Nous nous plions aux règles locales et descendons gaiment à travers champs - heureux d'aller sous terre - jusqu'à la doline-perte de la Higuera. La grotte a été récemment explorée et topographiée par Anthros. Il s'agit d'un petit réseau actif, chargée de boue du sol au plafond dans les méandres les plus étroits, avec de belles petites surprises tout de même. Pas question d'y venir en saison des pluies, le réseau s'ennoie complètement, comme l'atteste les limons au plafond. Nous prenons tout notre temps pour parcourir ce tortueux petit kilomètre de galeries. Steph et Scott nous mènent d'abord au passage dit "du cloaque" qui est un siphon de boue très étroit assez angoissant car, lorsqu'on s'allonge dedans, la boue fait tellement succion qu'on appréhende de ne pas pouvoir se relever. La raison de s'y mettre est simple : la connexion serait par là, dixit Scott. Charlie tente en s'immergeant intégralement dans ce bain de boue mais il est formel : il n'y a pas d'air, il n'y a pas de suite.
Nous continuons la visite. Le méandre nous libère de temps à autre dans d'assez beaux volumes, puis retour au méandre, où nous trouvons les traces d'un petit mammifères (un rat?), la suite du méandre nous mène à une salle nettement plus honorable où nous observons un ballet de chauve-souris. Revenons au cours d'eau: nous avons pour mission de photographier la faune cavernicole : de nouveau des crabes et des poissons chats, mais aussi quelques insectes. Nous identifions également une autre jonction potentielle avec Venado : celle-ci est bien plus évidente, il y a de l'air, il passerait presque, il suffirait de faire péter un tout petit peu. Mais ceci n'est pas dans le code déontologique d'Anthros : pas d'explosif ou de modification de la grotte...
Nous ressortons boueux à souhait mais heureux de ce partage. La propriétaire du Venado nous accueille à notre retour et nous offre une douche tout habillés avant de nous servir un bon casado, une assiette bien remplie typique du déjeuner.

L'ORGANISATION SPELEO CHEZ LES TICOS
Nous avons apprécié lors de notre séjour la solidarité entre spéléos appartenant à l'association Anthros. Ils sont très rigoureux sur l'organisation des sorties (fiche par sortie avec les participants, point GPS du véhicule et photo de la plaque) et s'engagent à produire un CR par sortie. Ils font de la topo. En terme d'évolution sur corde, nous n'avons pas eu l'occasion de partager de cavités verticales mais, étant peu nombreuses, et assez loin de la capitale, les spéléo Ticos ont peu d'occasion de pratiquer la corde.

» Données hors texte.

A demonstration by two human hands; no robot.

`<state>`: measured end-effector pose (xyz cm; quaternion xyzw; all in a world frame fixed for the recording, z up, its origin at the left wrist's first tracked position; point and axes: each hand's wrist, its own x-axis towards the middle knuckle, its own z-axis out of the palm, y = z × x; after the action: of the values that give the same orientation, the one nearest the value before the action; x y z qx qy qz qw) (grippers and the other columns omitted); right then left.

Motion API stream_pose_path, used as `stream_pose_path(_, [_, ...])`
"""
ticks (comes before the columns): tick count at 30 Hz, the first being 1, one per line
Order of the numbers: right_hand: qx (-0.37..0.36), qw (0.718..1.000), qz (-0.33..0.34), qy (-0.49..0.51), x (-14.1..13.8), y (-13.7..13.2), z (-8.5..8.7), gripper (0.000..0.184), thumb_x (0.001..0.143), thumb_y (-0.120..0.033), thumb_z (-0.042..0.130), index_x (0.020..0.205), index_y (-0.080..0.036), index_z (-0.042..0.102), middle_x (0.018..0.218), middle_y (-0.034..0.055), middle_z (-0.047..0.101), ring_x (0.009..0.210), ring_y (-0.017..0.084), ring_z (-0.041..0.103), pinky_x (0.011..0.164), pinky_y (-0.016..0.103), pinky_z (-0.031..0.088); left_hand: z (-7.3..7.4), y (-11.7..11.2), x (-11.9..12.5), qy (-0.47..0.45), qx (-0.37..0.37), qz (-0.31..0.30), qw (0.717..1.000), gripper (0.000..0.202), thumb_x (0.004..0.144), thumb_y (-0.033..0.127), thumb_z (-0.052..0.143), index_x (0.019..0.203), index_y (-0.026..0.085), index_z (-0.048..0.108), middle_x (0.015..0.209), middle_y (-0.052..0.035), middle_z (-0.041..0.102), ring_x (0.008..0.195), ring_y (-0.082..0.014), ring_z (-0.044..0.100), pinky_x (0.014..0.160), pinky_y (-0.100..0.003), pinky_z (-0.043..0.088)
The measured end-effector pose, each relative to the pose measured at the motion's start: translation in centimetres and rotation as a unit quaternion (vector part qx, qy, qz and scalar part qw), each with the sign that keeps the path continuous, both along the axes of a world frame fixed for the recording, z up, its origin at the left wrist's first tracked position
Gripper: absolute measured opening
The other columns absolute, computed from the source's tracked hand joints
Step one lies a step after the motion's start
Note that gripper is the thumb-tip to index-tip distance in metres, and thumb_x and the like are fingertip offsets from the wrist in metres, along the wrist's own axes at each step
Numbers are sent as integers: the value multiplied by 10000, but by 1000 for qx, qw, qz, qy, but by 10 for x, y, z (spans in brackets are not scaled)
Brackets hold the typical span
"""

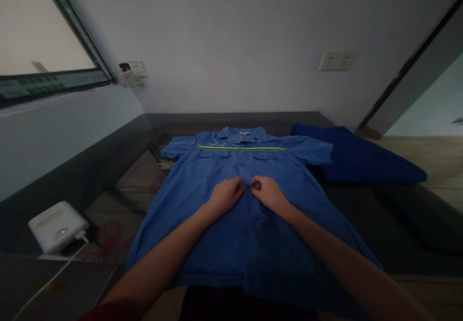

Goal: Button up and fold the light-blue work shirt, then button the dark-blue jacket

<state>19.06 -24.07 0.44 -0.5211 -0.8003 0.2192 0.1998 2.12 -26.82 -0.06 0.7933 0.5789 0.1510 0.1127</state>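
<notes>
A blue short-sleeved work shirt (213,224) lies spread face up, its collar at the far side and a yellow-green stripe (217,148) across the chest. Both hands meet at the front placket, a little below the chest pockets. My left hand (227,192) pinches the shirt's front edge between thumb and fingers. Close beside it, my right hand (266,191) pinches the placket from the other side. The fingertips are almost touching, and any button between them is too small to make out.
A folded dark-blue cloth (358,159) lies to the right of the shirt. At the left stands a white box-shaped device (58,225) with a white cable (54,278). Behind the dark table (231,118) is a wall with sockets (337,61).
</notes>
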Motion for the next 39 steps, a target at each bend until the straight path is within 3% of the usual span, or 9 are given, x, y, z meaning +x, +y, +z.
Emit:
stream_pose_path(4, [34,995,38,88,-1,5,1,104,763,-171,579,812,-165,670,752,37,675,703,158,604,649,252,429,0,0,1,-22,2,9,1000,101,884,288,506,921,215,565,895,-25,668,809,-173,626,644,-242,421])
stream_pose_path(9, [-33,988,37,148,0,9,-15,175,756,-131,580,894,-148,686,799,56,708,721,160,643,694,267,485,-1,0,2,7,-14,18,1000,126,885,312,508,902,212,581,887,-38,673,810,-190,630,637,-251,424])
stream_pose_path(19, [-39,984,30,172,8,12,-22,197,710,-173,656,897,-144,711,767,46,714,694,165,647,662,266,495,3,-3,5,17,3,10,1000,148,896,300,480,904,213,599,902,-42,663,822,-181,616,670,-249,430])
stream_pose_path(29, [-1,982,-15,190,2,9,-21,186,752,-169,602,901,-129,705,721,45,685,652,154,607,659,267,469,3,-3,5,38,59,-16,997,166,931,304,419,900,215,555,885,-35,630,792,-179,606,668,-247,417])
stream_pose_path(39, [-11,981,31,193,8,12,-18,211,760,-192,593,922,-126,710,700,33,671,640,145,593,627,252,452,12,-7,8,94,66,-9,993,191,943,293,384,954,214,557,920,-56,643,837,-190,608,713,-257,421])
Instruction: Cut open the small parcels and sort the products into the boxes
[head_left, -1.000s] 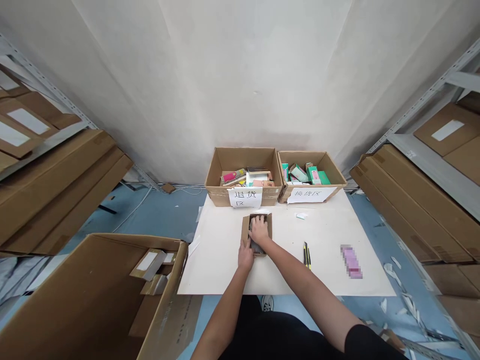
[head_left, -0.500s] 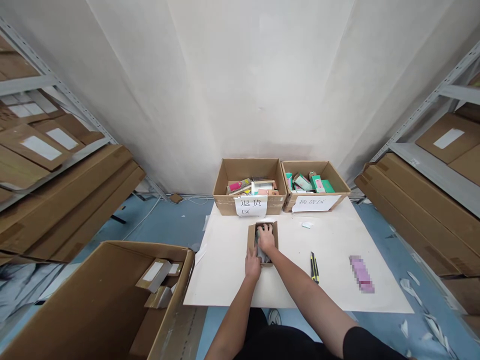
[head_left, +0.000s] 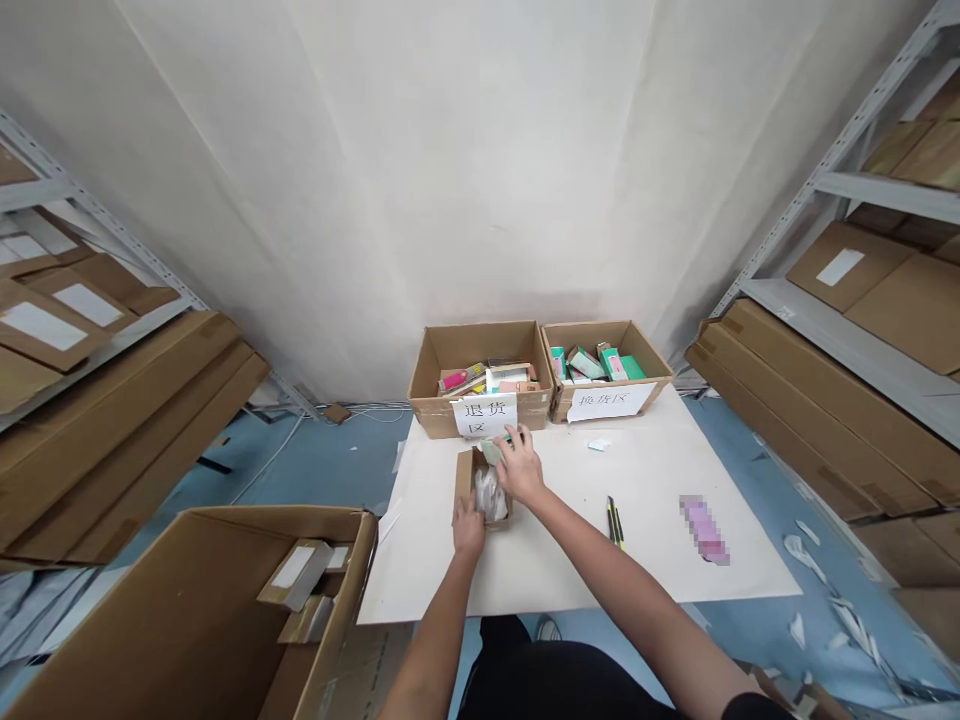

Dans la zone 3 il y a la plus grosse concentration de gouffre (-150m) dont la Banano Quemado et son lac souterrain qui nous avait fort fait envie mais, venus sans amarrages suffisants, nous n'avons pas pu y organiser de sortie. De plus, depuis la chute mortelle d'un spéléo locale dans un gouffre de ce secteur, je pense que les spéléos sont plus frileux à organiser ce genre de sorties. Nous avons tenté de proposer des sorties dans le secteur 2 de Barra Honda, lui aussi un peu plus vertical, mais, étatn devenu un Parc National, il est désormais devenu très difficile d'y entrer sans un projet scientifique (à priori).
L'Association organise aussi des exercices secours de spéléo.